“Bu insan maalesef bir yerlere sızmışlardan bir tanesi” diyor, “Ve bu kadar aleni ve seçik Türkiye’yi tehdit ediyor” diyor, “Küresel cep tarafından beslenen sızdırılmış köşe yazarı” diyor, “yüzsüz” diyor.
Bunları Cumhurbaşkanı Başdanışmanı Yiğit Bulut, faiz ve para politikası ve başkanlık sistemine ilişkin yazısından dolayı gazeteci yazar Etyen Mahçupyan için söylüyor.
“Cumhurbaşkanı Başdanışmanı” unvanı ile bu sokak kavgası seviyesindeki ifadeleri yan yana koyup, bu yazıyı noktalamak mümkündü aslında. Buradaki tuhaflığı ve ayıbı bu haliyle görmeyene, ilave sözlerle anlatmaya çalışmaya gerek yok çünkü.
Ama bu yazının konusu tek başına bu değil.
Yiğit Bulut’un Etyen Mahçupyan’a ağır hakaretler içeren yazısı, hükümeti savunan bazı medya organlarında son zamanlarda gittikçe daha belirgin bir hale gelen bir sorunu ifade ediyor:
Eleştiriyi ihanet, farklı fikir dile getireni hain, satılmış veya ajan ilan eden bir grup peydahlanmış durumda ve bu yaklaşım itibar görüyor.
Cumhurbaşkanı Erdoğan’ı, onu sahiden sevdiği bilinen bazı isimlere karşı dahi savunma adına kırıp döküyorlar. “Herkesin ihanet ettiği, yalnız ve güçlü lider” miti yaratıp, ona sadece kendilerinin sadık kaldığını göstermeye çalışıyorlar. Gayet makul ve nezaket dairesindeki eleştirileri bile “saldırı” olarak gösterip, eleştirenin gözünü yıldırmaya çalışıyorlar.

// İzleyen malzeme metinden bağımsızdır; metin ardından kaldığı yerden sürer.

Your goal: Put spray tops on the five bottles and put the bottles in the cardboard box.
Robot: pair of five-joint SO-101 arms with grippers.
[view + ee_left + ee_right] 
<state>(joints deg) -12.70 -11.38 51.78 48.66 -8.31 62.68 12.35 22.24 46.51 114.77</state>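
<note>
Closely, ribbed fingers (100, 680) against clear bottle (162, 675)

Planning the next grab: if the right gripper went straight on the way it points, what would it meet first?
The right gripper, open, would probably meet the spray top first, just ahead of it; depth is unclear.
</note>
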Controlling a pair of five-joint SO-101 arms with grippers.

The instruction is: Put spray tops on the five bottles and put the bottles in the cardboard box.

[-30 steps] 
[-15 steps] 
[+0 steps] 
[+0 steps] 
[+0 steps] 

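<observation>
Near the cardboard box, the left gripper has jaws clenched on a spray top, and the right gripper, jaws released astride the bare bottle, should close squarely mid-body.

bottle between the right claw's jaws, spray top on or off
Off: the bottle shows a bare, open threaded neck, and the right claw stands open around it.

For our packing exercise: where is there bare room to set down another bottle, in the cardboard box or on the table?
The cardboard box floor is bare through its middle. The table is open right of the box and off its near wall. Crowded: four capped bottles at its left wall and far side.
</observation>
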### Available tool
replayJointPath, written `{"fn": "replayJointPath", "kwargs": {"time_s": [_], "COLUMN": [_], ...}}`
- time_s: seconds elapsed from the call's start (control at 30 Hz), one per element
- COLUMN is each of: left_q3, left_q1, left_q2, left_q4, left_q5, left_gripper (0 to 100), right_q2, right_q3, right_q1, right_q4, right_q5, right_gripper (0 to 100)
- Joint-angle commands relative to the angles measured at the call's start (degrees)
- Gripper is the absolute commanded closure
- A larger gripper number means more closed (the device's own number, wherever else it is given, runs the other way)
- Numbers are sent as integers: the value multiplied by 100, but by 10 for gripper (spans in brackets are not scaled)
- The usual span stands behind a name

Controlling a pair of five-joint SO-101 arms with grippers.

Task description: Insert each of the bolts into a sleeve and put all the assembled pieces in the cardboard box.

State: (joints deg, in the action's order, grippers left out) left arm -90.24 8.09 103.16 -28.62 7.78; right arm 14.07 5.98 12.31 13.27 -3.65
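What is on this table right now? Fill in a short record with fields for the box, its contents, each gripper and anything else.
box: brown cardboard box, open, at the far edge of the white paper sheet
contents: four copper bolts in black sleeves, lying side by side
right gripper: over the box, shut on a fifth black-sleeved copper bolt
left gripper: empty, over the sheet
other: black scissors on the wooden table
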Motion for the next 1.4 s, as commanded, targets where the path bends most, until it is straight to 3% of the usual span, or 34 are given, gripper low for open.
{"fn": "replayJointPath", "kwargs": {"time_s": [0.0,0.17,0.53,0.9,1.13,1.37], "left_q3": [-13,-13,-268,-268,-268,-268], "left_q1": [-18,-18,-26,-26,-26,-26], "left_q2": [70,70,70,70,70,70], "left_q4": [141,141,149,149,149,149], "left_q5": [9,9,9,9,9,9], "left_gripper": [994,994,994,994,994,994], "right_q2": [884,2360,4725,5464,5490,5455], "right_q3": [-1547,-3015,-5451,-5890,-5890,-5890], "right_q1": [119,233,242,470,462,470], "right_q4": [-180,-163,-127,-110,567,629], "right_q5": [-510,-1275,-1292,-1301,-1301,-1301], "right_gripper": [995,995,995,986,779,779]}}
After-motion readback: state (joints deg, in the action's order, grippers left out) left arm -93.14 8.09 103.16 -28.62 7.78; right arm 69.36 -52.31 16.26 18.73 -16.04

“En has taraftar benim” diyerek kendisini gösterme çabası mı? İttihatçı zihniyetin bu cenahtaki tezahürü mü? Basit bir tahammülsüzlük mü?

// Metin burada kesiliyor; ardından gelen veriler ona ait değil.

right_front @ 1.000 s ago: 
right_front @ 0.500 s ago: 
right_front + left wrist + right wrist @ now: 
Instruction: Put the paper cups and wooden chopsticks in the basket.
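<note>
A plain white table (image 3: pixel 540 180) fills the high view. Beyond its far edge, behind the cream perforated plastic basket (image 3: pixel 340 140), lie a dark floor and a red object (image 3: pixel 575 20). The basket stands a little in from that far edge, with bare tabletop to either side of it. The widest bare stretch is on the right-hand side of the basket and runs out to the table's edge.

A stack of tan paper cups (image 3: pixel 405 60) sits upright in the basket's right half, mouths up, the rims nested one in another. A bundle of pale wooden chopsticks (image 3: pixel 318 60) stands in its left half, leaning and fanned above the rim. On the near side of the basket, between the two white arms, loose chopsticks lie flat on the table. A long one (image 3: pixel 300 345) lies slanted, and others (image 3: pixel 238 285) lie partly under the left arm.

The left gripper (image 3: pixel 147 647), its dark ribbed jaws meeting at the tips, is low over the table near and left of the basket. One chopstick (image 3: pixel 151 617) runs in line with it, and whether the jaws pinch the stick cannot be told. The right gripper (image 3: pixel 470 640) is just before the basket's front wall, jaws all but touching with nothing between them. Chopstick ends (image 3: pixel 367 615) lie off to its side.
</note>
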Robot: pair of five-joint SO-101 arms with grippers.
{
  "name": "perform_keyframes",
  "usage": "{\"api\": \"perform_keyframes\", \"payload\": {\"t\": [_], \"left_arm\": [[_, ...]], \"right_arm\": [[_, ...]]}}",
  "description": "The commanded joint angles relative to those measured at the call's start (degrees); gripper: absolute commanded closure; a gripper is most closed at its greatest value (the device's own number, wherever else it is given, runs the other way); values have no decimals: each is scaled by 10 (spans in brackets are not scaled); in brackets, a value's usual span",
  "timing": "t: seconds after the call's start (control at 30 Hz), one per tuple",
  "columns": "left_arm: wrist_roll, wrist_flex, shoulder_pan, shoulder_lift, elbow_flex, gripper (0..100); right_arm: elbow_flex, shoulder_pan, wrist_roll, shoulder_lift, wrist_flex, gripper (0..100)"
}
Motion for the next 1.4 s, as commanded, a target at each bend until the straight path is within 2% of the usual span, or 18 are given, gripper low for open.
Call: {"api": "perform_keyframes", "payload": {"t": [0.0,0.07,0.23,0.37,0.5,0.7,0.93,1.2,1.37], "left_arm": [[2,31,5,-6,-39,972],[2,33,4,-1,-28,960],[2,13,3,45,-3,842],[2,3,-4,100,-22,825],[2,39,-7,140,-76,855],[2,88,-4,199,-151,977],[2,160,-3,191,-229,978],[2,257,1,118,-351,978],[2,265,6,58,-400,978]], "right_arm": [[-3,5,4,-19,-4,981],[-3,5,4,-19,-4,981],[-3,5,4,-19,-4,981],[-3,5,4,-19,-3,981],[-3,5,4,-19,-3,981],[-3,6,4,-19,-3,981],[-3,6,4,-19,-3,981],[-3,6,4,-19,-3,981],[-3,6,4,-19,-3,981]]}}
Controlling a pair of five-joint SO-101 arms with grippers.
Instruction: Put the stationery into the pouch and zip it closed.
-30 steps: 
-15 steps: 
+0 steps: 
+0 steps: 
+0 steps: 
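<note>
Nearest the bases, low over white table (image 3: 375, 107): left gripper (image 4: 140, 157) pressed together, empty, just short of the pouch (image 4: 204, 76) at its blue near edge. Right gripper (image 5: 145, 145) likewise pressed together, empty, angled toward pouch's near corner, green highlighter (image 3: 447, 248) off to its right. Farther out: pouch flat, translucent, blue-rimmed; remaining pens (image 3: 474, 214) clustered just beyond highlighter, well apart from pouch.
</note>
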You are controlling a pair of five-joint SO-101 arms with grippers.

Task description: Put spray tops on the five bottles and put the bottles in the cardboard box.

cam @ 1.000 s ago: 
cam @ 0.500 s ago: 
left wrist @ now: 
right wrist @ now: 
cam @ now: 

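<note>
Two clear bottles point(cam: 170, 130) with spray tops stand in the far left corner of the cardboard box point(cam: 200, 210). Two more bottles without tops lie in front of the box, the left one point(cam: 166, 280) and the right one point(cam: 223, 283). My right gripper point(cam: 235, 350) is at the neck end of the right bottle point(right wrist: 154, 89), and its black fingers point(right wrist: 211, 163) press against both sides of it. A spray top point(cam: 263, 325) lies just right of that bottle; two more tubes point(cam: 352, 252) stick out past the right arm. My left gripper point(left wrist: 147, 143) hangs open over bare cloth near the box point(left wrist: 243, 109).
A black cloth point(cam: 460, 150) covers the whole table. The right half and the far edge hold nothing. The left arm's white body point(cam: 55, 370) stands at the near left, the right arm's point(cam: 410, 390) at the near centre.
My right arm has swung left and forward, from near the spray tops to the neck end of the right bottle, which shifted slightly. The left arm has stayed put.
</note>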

Yoksa bu yaşananların başka bir açıklaması mı var?
Öyle veya böyle, sonuçta bir tür fikir zaptiyeliği yapmaya çalışıyorlar kendi çaplarında. Bir tür alaturka Makkarticilikle “aramızdaki hainlerin listesi elimde!” veya CHP’den Oktay Ekşi’nin “Alçakları Tanıyalım” andıcı tarzında, miadını doldurmuş bir hoyratlığı bugüne taşımaya çalışıyorlar.
Dikkatimi çeken, bu grubun en fazla hedef aldığı isimlerin, siyasi duruşlarından bağımsız olarak saygı duyulan isimler olması. Öyle ki, belki onlar bir şekilde elimine edilecek olsa, Ak Parti tam da söyledikleri gibi izole olacak.
Etyen Mahçupyan da o isimlerden biri. En zor zamanlarda doğrudan yana sağlam durmuş, başına yağan taşlara rağmen zerrece yerinden kıpırdamamış, atmosferdeki değişimden etkilenip egemen söyleme teslim olmamış ve daima doğru bildiğini asap bozucu bir dinginlikle dile getirmeye devam etmiş sahici bir münevver. Ak Parti’ye patolojik bir nefretle bakanların en fazla kızdıkları isimlerden; çünkü onların bile saygı duyduğu, fikirlerini yok sayamadığı biri ve bu yönüyle oluşturmak istedikleri “nefret objesi Ak Parti” imajını bozan bir duruşu var.
Ama öyle olmasaydı, çok kötü bir insan olsaydı ne fark ederdi ki?
Sonuçta para politikası, faiz ve başkanlık sistemi konusunda bir tartışma yapılıyor ve herkes bu tartışmada hakaret görmeden kendisini ifade edebilmeli.
Cumhurbaşkanı Erdoğan’ı “savunma” adına Mahçupyan’a veya fikrini ifade eden başka bir insana “hain, satılmış” türünden uluorta hakaret eden kişi, o makamın bunu tasvip etmeyeceğini, herkesten önce o makamın göstermesi gereken tepkiden anlamalı.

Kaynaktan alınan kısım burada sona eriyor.